Priority for initial screening of phycocolloids was given to comparison of the three Gracilaria species collected from Serua. Firstly, Gracilaria species are one of the most important sources of seaweed phycocolloid worldwide. Secondly, the three Gracilaria species from Serua were all collected from the same place on the same day. In this way possible variations in phycocolloid comparisons due to environmental factors could be eliminated, and so make us more confident that observed differences between the species are in fact genetic.
Dry matter content
The drip-dry fresh weight of 5 subsamples (between 50–250 g) for each species was recorded, then these samples were oven-dried for 24 hr at 60°C. The dried samples were reweighed, and the mean % dry matter content was calculated. These values (and the standard deviations, s) are given in Table 1. Note the very low values for Acanthophora; this is not encouraging for use of this species as a source of phycocolloid. It must also be remembered that dry matter content differs between seasons. This data probably represents maximum values, since dry matter content is usually highest during the off-season for plant growth.

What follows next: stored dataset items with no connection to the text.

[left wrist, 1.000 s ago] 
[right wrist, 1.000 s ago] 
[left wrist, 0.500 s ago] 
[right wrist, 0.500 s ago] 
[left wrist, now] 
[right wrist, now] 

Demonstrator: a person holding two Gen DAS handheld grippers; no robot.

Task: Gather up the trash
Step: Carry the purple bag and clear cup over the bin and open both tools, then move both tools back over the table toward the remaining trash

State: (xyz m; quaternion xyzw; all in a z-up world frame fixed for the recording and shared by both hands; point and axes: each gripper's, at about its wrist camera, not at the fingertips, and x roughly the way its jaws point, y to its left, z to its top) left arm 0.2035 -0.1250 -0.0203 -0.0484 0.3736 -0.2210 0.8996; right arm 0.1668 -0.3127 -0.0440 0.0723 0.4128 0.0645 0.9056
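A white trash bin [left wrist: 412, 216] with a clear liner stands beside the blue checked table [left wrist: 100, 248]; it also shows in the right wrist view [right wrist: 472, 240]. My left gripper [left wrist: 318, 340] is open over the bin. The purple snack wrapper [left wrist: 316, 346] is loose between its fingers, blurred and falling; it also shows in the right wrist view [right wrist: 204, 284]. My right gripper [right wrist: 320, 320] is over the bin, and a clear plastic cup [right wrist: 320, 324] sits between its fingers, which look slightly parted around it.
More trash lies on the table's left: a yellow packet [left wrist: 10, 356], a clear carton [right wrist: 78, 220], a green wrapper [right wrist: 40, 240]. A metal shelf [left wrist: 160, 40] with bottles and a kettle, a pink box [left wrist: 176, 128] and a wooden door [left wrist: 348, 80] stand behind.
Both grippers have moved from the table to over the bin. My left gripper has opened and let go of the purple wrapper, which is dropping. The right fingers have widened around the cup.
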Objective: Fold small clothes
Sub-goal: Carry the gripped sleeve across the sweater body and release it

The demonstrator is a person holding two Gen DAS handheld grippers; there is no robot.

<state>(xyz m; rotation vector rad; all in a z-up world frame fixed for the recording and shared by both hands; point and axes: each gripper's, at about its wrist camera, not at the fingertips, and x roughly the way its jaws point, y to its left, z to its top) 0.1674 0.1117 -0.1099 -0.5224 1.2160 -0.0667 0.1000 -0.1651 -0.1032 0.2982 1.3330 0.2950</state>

Five 250 g subsamples of G. maramae (Nasese) and A. spicifera (Salia Reef) from the same batch were also sundried for a period of 6 hours. Comparison with the oven-dried samples showed only a small difference in moisture content between sun-dried and oven-dried plants (see Table 1). This means that, in good weather, Gracilaria, Hypnea and Acanthophora plants can all be thoroughly sun-dried in the space of a single day compared with 3–4 days for Kappaphycus (Sam Mario, pers. comm.). This will be a big advantage for commercial utilisation of these species, as Fiji's Kappaphycus industry was always constrained by a shortage of rack space for drying, and by the need to be constantly alert for rain over the 4 day drying period.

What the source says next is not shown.